Built From Scratch

Most people see the finished product when they walk into Jvs Mexican Restaurant and Jvs Pizza & Mexican Restaurant in Atlantic City and Pleasantville, respectively.

They see the colorful murals painted by artists from as far as California. They see handmade furniture shipped from Mexico. They smell slow-cooked quesabirria, watch fresh tortillas being made in front of them, and the homemade mole simmers in the kitchen.

What they don’t see are the years of struggle it took Miguel Vargas and Jasmin Paniagua to get there.

They don’t see the empty building in Pleasantville with no kitchen, zero equipment and a non-existent budget. They don’t see the couple spending every dollar they had on permits, construction materials and a $60,000 kitchen system while filling the dining room with used tables and chairs because it was all they could afford.

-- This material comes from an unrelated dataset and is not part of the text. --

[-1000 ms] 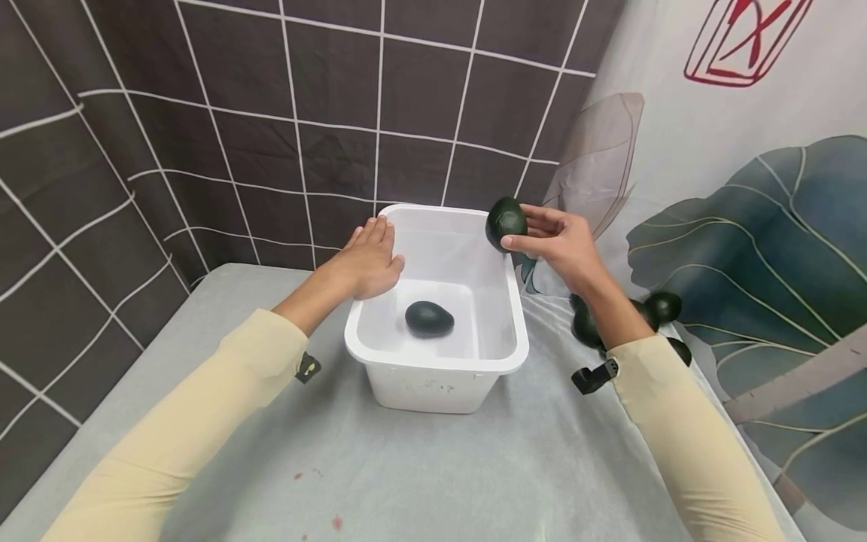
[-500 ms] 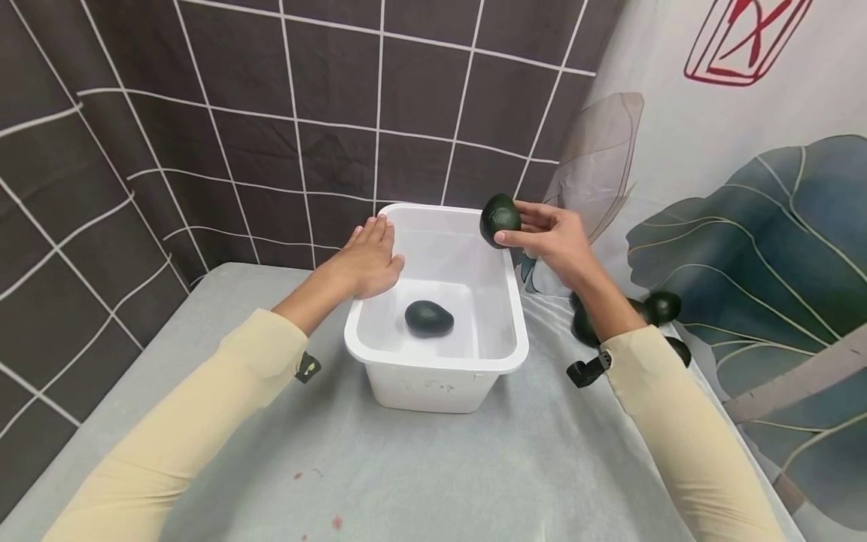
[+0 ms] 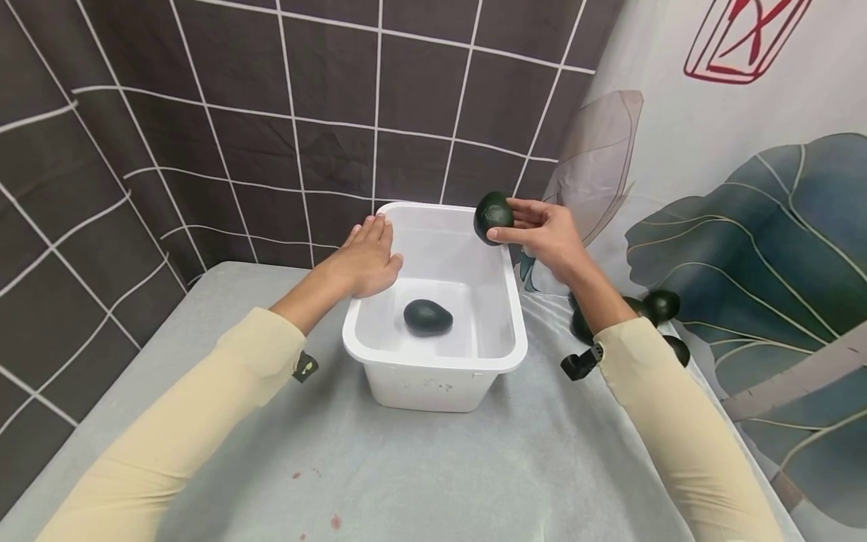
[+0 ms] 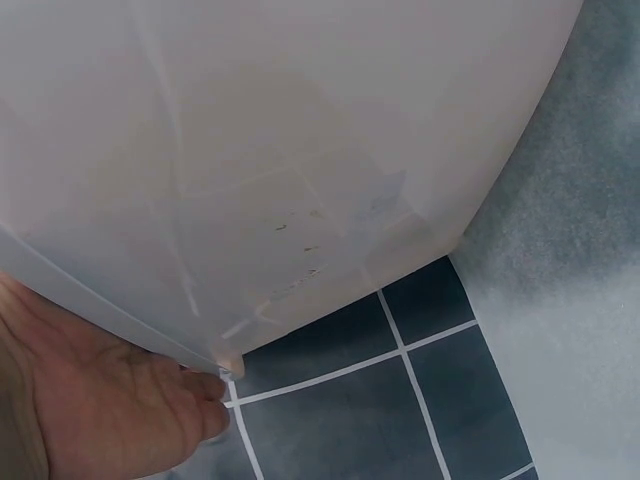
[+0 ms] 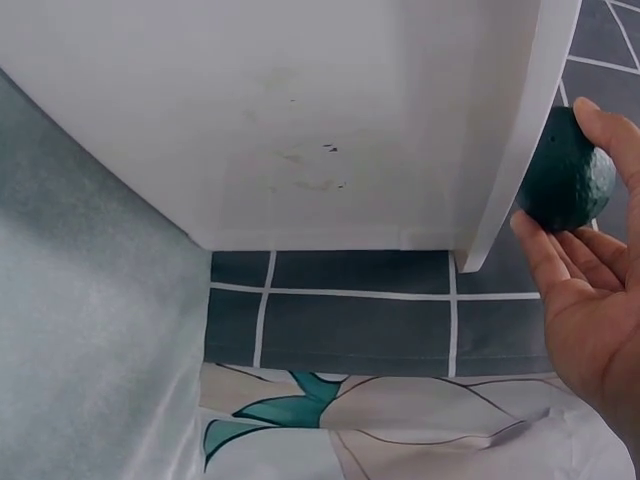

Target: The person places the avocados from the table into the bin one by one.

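A dark green avocado (image 3: 493, 217) is pinched between the thumb and fingers of my right hand (image 3: 550, 235), above the far right rim of a white plastic tub (image 3: 433, 360). The right wrist view shows the same avocado (image 5: 566, 172) beside the tub's outer wall (image 5: 330, 120). My left hand (image 3: 369, 260) lies with fingers extended on the tub's left rim. In the left wrist view, part of that hand (image 4: 110, 410) shows against the rim. A second avocado (image 3: 427, 318) lies on its side on the tub's floor.
More avocados (image 3: 662, 305) lie on the grey cloth-covered table (image 3: 433, 474) to the right, partly hidden behind my right forearm. A dark tile-patterned curtain (image 3: 339, 150) hangs behind the tub, and a white leaf-printed one (image 3: 745, 263) hangs at right.
My right hand has drifted slightly left with the avocado, further over the tub's rim. The left hand and the tub look the same as before.
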Demonstrator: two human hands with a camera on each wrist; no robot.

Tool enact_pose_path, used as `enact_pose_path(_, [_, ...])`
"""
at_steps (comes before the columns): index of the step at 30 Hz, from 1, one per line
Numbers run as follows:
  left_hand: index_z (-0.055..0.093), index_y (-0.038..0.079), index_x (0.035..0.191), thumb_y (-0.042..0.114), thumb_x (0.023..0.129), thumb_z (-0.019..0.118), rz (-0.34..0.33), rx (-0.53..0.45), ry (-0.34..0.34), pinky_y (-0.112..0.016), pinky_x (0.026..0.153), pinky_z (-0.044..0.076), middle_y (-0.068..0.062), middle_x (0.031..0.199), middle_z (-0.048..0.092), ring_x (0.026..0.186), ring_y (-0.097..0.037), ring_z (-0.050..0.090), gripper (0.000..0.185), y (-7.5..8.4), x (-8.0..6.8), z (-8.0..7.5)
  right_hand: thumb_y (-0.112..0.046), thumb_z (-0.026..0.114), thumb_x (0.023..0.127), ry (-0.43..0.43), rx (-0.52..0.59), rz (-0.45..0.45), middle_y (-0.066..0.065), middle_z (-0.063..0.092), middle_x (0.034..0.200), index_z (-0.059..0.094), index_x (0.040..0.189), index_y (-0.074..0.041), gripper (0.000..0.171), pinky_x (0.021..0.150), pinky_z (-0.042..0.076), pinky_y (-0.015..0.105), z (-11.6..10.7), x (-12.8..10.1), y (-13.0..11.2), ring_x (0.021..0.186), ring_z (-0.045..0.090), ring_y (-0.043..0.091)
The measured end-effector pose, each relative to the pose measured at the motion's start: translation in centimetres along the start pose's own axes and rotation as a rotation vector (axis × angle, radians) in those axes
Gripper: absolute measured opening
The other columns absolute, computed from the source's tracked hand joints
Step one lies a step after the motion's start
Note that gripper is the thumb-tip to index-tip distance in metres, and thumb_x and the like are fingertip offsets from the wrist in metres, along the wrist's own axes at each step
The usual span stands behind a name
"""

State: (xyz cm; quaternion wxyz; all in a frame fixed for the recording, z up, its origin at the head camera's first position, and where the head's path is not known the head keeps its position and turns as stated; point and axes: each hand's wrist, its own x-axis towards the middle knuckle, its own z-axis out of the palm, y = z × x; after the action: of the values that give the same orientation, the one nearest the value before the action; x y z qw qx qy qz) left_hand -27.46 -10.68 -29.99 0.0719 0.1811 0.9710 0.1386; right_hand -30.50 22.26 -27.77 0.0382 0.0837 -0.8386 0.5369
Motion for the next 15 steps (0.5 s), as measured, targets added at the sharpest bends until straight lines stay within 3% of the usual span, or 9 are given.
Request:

And they definitely don’t see the fear that came with opening a restaurant despite having almost no restaurant experience.

“We were very tight with money,” Jasmin said. “Every penny went into the restaurant.”

In 2014, Paniagua worked in a medical office while Vargas worked construction for a company in Linwood. The husband-and-wife team had immigrated to New Jersey years earlier — Jasmin from Peru at age 7 and Miguel from Mexico at age 15 — and built their lives through hard work. But Vargas always dreamed of opening a Mexican restaurant.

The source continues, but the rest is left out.